The governor cited race-related criminal justice concerns as a contributing factor to the state’s movement to end capital punishment.
“I initiated a moratorium against the death penalty in Washington State in 2014, and our rationale for that decision was affirmed by our (state) Supreme Court decision in 2018, when they invalidated the death penalty statute,” Inslee said during the bill signing, per CNN. “They made clear, and we know this to be true, that the penalty has been applied unequally and in a racially insensitive manner.”
Washington conducted its last execution in 2010. When Inslee enacted his moratorium, nine people were on death row.
“A total of 78 people, all men, were put to death in Washington between 1904 and 2010,” reports AP News.
Ten other states abolished the death penalty in the last two decades. For some, the change marked a moral reckoning and a progressive enhancement of the criminal justice system. For others, the end of capital punishment is a disservice to the victims of serious crimes.
Most recently, Virginia struck down the death penalty in 2021.
“It is a powerful thing to stand in the room where people have been put to death,” said then-Governor Ralph Northam, who signed the bill at the Greensville Correctional Center. “We know that this Commonwealth’s use of capital punishment has been inequitable… We can’t sentence people to that ultimate punishment knowing the system does not work the same for everyone.”

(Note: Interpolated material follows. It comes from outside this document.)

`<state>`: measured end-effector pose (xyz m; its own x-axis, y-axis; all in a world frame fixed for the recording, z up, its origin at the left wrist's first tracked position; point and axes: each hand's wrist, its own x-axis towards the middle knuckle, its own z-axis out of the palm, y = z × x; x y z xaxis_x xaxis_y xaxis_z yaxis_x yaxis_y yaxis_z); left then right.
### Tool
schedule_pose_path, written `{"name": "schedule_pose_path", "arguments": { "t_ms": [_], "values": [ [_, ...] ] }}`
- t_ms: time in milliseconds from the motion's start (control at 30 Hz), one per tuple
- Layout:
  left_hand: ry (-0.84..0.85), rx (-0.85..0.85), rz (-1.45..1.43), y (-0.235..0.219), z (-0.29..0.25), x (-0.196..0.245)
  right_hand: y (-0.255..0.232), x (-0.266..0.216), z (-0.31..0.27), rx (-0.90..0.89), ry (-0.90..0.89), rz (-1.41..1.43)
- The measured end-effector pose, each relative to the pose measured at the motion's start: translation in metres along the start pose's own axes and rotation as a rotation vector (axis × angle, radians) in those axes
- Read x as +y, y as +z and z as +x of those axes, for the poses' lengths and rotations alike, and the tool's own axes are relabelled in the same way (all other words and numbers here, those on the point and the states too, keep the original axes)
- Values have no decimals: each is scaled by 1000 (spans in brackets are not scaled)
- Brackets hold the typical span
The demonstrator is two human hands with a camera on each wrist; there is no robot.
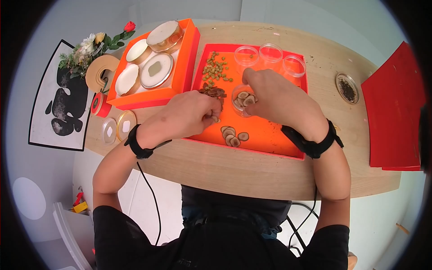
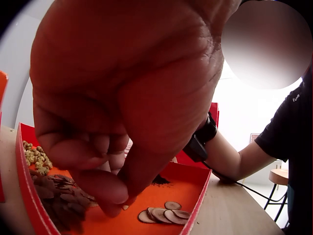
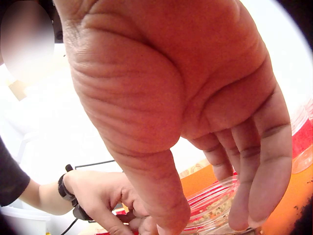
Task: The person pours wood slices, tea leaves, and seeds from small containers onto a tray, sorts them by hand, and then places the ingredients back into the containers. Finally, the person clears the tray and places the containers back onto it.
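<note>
My left hand (image 1: 182, 114) hangs over the shallow orange tray (image 1: 265, 139), its thumb and fingertips pinching a small pale dried slice (image 1: 216, 119). Just beyond those fingers lies a heap of dark brown dried pieces (image 1: 215, 91). My right hand (image 1: 283, 99) holds a clear round plastic container (image 3: 212, 203) between thumb and fingers. Inside it are several dried slices (image 1: 244, 99) with dark rims, partly covered by the hand. A loose cluster of similar round slices (image 1: 231, 136) rests on the tray near its front edge, between the two hands.
Greenish-yellow dried buds (image 1: 216, 69) sit at the tray's back left, with clear containers (image 1: 271, 53) along its back right. On the left stands an orange box (image 1: 180, 85) of lidded jars. A dish of dark bits (image 1: 347, 88) and a red panel (image 1: 391, 108) are at right.
</note>
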<state>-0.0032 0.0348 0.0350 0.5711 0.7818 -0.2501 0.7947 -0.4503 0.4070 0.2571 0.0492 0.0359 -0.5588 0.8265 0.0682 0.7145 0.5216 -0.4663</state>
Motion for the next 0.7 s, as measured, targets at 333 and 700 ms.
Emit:
{"name": "schedule_pose_path", "arguments": {
  "t_ms": [333,700],
  "values": [
    [63,-1,57,-6,-2,-3,-2,-1,-2,-35,21,1],
    [74,222,-212,-30,20,33,0,-3,-1,-2,39,16]
  ]
}}
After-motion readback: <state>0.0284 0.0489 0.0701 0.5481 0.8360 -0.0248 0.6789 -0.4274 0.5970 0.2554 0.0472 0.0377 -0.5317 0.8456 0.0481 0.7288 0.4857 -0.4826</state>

Colorado Governor Jared Polis signed a bill abolishing the death penalty in his state in 2020. Polis simultaneously commuted the sentence of three men on death row, a decision that surprised the victims’ families.
“Commutations are typically granted to reflect evidence of extraordinary change in the offender. That is not why I am commuting these sentences to life in prison without the possibility of parole,” said Polis in a statement as reported by the Colorado Sun. “Rather, the commutations of these despicable and guilty individuals are consistent with the abolition of the death penalty in the state of Colorado, and consistent with the recognition that the death penalty cannot be, and never has been, administered equitably in the state of Colorado.”

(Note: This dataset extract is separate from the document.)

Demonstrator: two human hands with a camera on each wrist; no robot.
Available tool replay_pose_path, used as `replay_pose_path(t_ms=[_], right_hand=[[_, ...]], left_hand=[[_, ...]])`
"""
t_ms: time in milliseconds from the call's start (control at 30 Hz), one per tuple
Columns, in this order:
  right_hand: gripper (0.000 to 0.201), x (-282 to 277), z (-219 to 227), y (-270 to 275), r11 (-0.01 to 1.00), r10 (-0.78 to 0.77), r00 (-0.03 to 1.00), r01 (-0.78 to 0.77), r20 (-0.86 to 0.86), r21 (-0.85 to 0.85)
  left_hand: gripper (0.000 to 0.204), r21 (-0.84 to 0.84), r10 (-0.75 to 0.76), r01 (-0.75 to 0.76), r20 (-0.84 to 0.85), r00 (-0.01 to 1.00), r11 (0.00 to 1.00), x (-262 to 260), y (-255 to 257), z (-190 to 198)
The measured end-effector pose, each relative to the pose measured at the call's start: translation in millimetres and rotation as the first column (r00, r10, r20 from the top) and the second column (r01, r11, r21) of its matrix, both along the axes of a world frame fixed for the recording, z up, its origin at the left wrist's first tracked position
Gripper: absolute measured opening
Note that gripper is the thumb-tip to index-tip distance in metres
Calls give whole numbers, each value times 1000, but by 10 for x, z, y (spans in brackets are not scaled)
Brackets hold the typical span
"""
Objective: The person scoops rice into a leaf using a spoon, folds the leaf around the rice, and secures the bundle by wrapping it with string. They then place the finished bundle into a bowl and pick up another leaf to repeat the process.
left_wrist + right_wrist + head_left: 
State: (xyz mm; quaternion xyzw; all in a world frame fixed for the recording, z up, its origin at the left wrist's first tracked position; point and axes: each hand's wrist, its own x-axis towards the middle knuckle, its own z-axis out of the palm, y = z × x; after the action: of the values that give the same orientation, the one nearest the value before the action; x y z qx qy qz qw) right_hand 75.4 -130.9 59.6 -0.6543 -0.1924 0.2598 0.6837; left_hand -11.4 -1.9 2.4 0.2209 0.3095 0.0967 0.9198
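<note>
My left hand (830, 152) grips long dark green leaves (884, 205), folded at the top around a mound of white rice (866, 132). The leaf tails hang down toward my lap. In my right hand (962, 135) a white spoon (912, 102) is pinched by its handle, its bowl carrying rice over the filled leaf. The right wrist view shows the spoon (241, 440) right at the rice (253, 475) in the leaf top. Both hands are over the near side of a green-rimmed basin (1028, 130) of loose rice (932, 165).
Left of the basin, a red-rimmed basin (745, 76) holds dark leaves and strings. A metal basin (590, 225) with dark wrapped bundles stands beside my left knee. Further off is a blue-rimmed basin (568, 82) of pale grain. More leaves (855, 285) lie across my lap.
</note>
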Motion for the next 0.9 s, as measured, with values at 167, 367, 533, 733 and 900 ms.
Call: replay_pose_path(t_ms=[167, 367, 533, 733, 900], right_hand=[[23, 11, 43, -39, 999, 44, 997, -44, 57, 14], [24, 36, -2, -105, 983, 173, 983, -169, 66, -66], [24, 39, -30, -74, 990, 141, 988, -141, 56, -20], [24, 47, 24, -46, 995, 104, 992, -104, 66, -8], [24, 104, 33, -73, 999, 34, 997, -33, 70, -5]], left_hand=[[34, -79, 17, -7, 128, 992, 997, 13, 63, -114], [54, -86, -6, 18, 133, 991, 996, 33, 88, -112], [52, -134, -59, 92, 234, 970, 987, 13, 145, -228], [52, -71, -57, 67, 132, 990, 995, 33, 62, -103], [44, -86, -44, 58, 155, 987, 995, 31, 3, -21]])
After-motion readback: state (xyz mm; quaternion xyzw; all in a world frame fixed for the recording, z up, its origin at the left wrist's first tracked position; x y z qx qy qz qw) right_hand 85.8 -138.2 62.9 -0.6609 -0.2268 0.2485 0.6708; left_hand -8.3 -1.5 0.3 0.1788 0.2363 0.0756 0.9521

The New Hampshire legislature overrode a veto from Governor Chris Sununu in 2019 and abolished the death penalty. Sununu expressed his disappointment on Twitter, writing that he has "consistently stood with law enforcement, families of crime victims, and advocates for justice in opposing a repeal of the death penalty because it is the right thing to do,” per NPR.
At the time, New Hampshire had just one death row inmate – Michael Addison, who was convicted of fatally shooting an officer on Oct. 16, 2006. The law abolishing capital punishment did not retroactively apply to his case and Addison’s sentence was not commuted.
Washington terminated the death penalty days before jury selection began in Pennsylvania for the trial of the man accused of the 2018 mass shooting at the Tree of Life Synagogue. As part of the screening process conducted by the prosecution and defense, potential jurors have been asked about their willingness to impose the death sentence, per USA Today.
The United States federal government, the military and 27 states still permit the death penalty.
California, Oregon, and Pennsylvania are each under a governor-imposed death penalty moratorium but have officially abolished capital punishment.